I read something somehwere (I believe Boostmobile) had a statement that said 90% of all apps downloaded only get run about 10 times.

COFFEE GRINDS?!? what are you doing with coffee grinds in your garbage - K-Cups - check it out - as always nice work by you and the CB Team

Chris, I don't think you understand. WP7 is not being replaced with Windows8 and all apps have a path forward. WP7 is being replaced with WP8 and all apps written for WP7 will continue to work. Not to mention MS offers free development tools and Visual Studio that are both top notch in the industry. As a developer, it would be foolish not to download and mess around with them.

Conversly, BB7 is dead with no path forward, and BB10 does not exist yet.

Yes the apps written for WP7 will work with WP8. But not vice-versa. Especially when talking about high-speed processing data which WP7 doesn't support dual-core processor.

Let me put this into another way. The graph said WP7, WP7 also means WP8. Windows 8 and Windows Phone 8 are NOT the same. Not even Windows RT and WP8 are the same. They may have the same kernel but you can't immediately run one app on another platform without any code changes. I also believe that this is absolutely correct(I don't know how many people were surveyed as that could change how I feel) as Windows Phone has always had more developer interest than Blackberry. Nobody should even debate that. It's a Microsoft product. Microsoft is the corporate holy land for developers.

I also see that their app store is growing at a much faster pace than App World. Windows Phone started in 2010 while Blackberry was 2009 and Windows Phone has more apps and especially more apps when if you don't count e-books and other junk that Windows Phone doesn't have (I checked).

Blackberry's developer interest is going anywhere much for now. Even though I love how RIM got developer devices out for their next gen platform whilst Windows Phone 8/Microsoft has absolutely nothing yet. No developer phones, no emulators (at least not yet) and the whole works.

American finance, which is the real backbone of the tech blogging industry, is really just a bully in the media, but Canada has a habit of standing up to America when it's being a dick.

200 years later, this is the war of 1812 all over again.

We're going to burn your major corporations to the ground.

And because of this is why RIM (NASDAQ: RIMM -1.62%) is down today after two positive days? Damn, viruses spread like the air...


Nothing is more frustrating than the misuse of research design in order to proselytize an agenda. Without an Y-Axis label, it is impossible to tell what type of data is actually being reported here. Is this simply a count? Is this the average that is being reported? It's ambiguous as currently presented.

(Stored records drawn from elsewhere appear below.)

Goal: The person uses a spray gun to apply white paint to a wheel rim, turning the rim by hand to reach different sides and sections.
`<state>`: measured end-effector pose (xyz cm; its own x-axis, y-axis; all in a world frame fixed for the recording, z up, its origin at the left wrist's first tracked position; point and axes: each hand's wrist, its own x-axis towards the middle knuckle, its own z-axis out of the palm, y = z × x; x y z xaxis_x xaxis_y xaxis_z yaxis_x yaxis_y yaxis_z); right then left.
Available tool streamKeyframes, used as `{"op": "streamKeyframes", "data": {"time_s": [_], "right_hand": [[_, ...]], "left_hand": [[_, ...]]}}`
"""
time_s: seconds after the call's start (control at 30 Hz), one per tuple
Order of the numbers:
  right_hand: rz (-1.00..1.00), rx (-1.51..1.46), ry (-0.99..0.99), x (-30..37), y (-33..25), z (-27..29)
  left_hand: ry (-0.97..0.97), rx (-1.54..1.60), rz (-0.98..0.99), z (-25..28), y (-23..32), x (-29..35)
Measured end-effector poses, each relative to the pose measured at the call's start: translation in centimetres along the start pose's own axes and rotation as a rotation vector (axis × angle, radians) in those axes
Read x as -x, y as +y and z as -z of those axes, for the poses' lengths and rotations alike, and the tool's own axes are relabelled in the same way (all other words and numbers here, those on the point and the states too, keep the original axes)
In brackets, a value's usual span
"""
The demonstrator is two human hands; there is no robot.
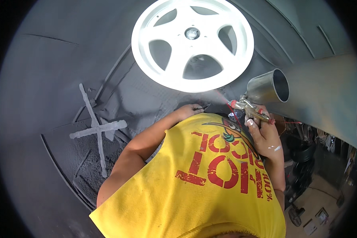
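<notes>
My right hand [265, 137] is wrapped round a metal spray gun [252, 110] with a silver paint cup [265, 88] on it and red fittings. White specks of paint show on this hand. A faint mist stands off the gun's nozzle, which points left toward the lower rim of a white five-spoke wheel [174, 65] at the top. The wheel is apart from both hands. Near my waist, below the wheel, my left hand [189, 111] has its fingers curled in; a thin dark edge shows by its fingertips, and what they hold cannot be made out.
A grey-coated cross-shaped stand [98, 129] is at the left, beside dark, rough-surfaced material. Behind the wheel is a grey surface with long bars along it. A pale panel [321, 95] rises at the right, with dark tyres [301, 150] and a fan [295, 214] below it.
</notes>
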<state>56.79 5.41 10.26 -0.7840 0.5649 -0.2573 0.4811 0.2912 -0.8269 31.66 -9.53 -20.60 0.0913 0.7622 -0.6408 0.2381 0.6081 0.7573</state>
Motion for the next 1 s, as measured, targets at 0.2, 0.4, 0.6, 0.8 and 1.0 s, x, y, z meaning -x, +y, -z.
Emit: {"op": "streamKeyframes", "data": {"time_s": [0.2, 0.4, 0.6, 0.8, 1.0], "right_hand": [[0.174, 0.036, -0.089, -1.2, -2.1, 0.9], [0.408, 0.180, -0.151, -6.1, -5.8, 0.2], [0.354, 0.211, -0.148, -14.9, -13.3, -6.5], [0.339, 0.274, -0.078, -20.4, -16.5, -7.5], [0.326, 0.378, 0.071, -23.6, -17.9, -6.5]], "left_hand": [[0.064, 0.061, 0.055, 0.0, 2.6, 1.9], [0.239, 0.345, -0.003, 0.5, 1.4, 1.8], [0.375, 0.980, 0.035, 6.5, -2.6, 3.5], [0.345, 1.043, 0.052, 9.1, -3.8, 4.5], [0.261, 1.014, 0.066, 11.2, -4.4, 4.4]]}}
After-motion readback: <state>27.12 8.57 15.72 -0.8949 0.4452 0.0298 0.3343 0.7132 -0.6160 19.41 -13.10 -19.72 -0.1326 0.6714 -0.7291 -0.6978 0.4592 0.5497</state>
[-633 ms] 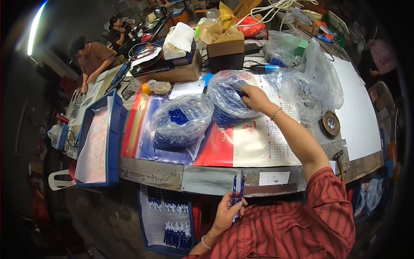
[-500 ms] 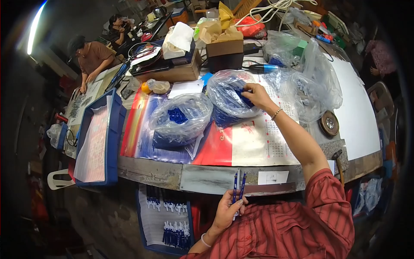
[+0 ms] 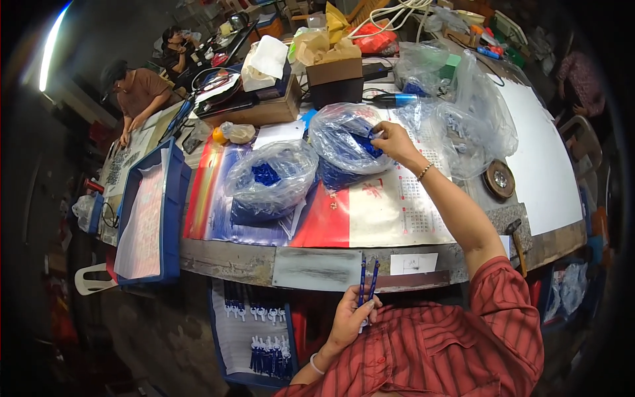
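Your left hand (image 3: 350, 319) grips two blue strips (image 3: 374, 280) low, leaving them upright and clear; whether your narrowed right hand (image 3: 393, 141), at the open, farther plastic bag (image 3: 331, 139), holds anything, I can't tell.

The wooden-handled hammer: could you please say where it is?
In the head view, the hammer lies at right, by the table's near edge, beside the right elbow.

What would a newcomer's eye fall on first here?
Probably the two clear plastic bags of blue pieces, side by side mid-table, with the right hand at the opening of the right-hand one. Next, the left hand, holding two slim blue strips near the table's front edge. Below that edge, a blue tray holds blue-and-white pieces.
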Motion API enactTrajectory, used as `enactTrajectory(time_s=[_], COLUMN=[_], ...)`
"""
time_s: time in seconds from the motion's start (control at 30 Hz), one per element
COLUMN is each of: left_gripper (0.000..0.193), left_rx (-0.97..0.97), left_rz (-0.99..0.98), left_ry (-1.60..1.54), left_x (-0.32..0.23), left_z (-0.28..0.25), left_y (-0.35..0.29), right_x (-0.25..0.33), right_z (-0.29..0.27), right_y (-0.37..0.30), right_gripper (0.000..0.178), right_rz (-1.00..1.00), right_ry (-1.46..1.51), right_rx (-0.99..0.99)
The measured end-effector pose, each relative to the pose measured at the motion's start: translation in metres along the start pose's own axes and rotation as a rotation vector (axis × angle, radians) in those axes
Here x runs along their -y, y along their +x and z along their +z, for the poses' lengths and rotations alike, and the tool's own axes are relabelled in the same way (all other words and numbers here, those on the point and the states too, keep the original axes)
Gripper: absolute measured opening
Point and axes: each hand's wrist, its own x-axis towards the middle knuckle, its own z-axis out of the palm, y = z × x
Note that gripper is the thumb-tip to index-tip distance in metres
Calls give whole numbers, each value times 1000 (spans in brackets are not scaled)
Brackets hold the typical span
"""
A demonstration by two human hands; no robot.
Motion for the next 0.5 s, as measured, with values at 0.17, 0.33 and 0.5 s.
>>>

Presumably, it's a count considering that the question being asked is nominal in nature; that is, it is nominal-type data. But if that is the case, there should not be the words "poor" or "excellent" in the Y-Axis. If the rating scale was, for example, "poor", "neutral", "good", "excellent"; then you would never construct your graph in the manner that is shown - it is misleading and inaccurate.

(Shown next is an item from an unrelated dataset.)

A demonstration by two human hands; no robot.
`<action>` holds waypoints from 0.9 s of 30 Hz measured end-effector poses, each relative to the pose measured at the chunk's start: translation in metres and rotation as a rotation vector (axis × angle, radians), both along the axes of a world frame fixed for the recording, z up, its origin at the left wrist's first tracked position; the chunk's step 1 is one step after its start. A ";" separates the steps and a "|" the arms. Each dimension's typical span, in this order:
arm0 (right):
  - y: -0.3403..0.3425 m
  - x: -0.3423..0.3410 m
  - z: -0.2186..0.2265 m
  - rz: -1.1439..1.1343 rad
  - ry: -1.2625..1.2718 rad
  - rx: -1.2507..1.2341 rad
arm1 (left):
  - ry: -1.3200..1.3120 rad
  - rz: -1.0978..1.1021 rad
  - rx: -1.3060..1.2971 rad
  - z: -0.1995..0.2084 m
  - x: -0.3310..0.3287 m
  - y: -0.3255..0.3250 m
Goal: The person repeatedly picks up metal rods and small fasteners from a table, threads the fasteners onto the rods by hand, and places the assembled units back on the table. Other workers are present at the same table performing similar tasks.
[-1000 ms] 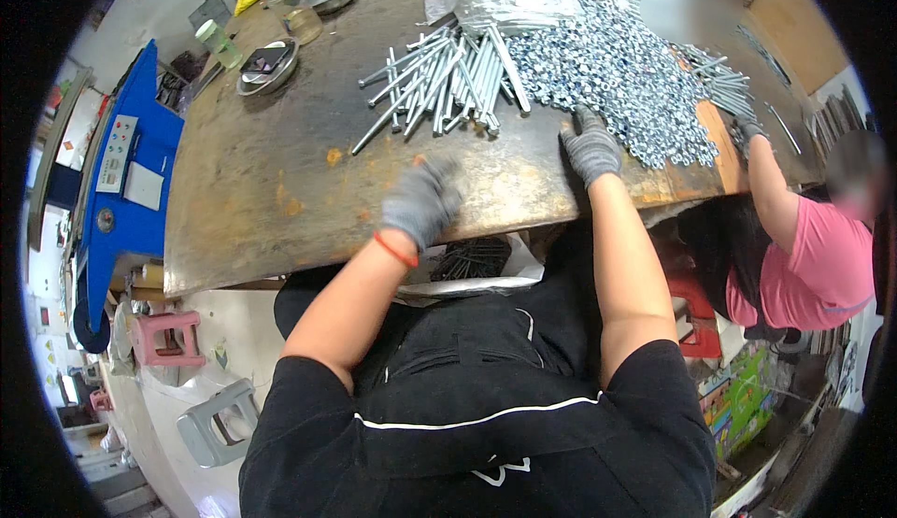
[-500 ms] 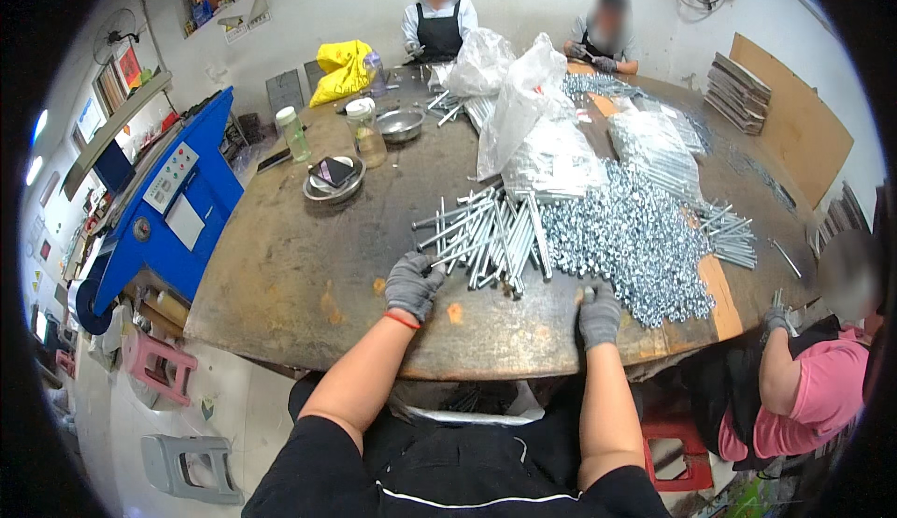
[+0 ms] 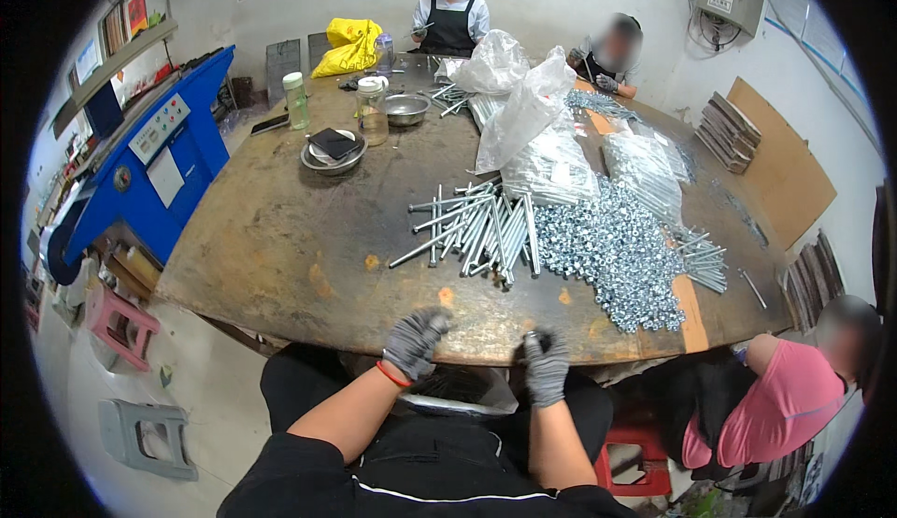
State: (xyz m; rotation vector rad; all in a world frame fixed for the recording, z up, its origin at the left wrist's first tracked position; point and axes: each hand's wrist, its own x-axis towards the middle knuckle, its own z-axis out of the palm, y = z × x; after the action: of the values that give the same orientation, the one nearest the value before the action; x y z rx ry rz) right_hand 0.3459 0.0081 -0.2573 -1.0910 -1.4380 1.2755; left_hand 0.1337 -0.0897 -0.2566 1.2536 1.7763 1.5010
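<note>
My left hand, in a grey glove with a red band at the wrist, is closed over the near edge of the table; what its curled fingers hold, if anything, is hidden. My right hand, gloved the same way, is closed at the table edge a short way to the right. A small dark, shiny spot shows at its fingertips, too small to name. Beyond my left hand lies a loose pile of long silvery bolts. A large heap of small metal nuts spreads to the right of the bolts.
Clear plastic bags of bolts lie behind the heap. Metal bowls, jars and a yellow bag stand at the far left of the table. A co-worker in pink sits at right; two others sit across.
Both my hands have drawn back toward me to the table's near edge, the left from the bolts and the right from beside the nuts. The view has shifted slightly.
</note>
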 end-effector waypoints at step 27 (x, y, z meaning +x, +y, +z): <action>-0.074 0.011 0.070 0.570 -0.347 0.492 | 0.409 -0.361 -0.335 0.012 0.036 -0.049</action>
State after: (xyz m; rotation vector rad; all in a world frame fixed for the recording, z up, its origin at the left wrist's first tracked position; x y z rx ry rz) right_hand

On the other hand, if you are attempting to construct this question so that it generates interval-type data, i.e., a rating scale, that would take into account "poor" and "excellent" on the Y-axis, but then fails to explain why a 10-point scale was used in which a true neutral point is impossible. A 5-point Lykert scale should have been used (see Cozby, 2012 for an excellent review of test construction rules).

The problem with these types of so-called surveys and results is that they fail to include the entire data set, including the specific questions and rating scales being used, so that the public can scrutinize it in order to determine whether or not what is being reported is truly accurate.

i just want more choices, choosing between android and apple isnt really a choice...

i want to look at my options and make a choice based on whats in front of me, right now between the two choices i have, android wins, though when bb10 is released i will look into its performance, apps, specs, features, yes how it compares to my other two choices

BB is Bold for not giving up...

Apps launched to fanfare on BB10 can be ported to Android and iOS. Apps launched on iOS and Android either cost a whole lot of up front cash to publicize them, or they are discovered and word of mouth has to build before they rank above 400,000 i.e. no one is even going to know your app exists unless they are full-time paid "Google Play" or "App Store" analysts.

Launching a new app on BB10 makes a lot more sense than trying to launch on Android or iOS right now, because if you have a winner, people will sit up and take notice, and we all know that the BB10 launch is going to be VERY CLOSELY WATCHED by the media at large, and if you have a good app, you'll get coverage, plain and simple... and you'll have iFans and Andrones waiting for YOUR app to be ported to THEIR platform... just make sure your key concepts are patent-protected.

There is no way a small time, indie developer, or one-man shop can make an app that provides any sort of return on investment in terms of time, resources or upside on iOs or Android.

BlackBerry 10 & Playbook is the way to go. Although I would agree, that big time development houses make a ton more money simply because of name recognition.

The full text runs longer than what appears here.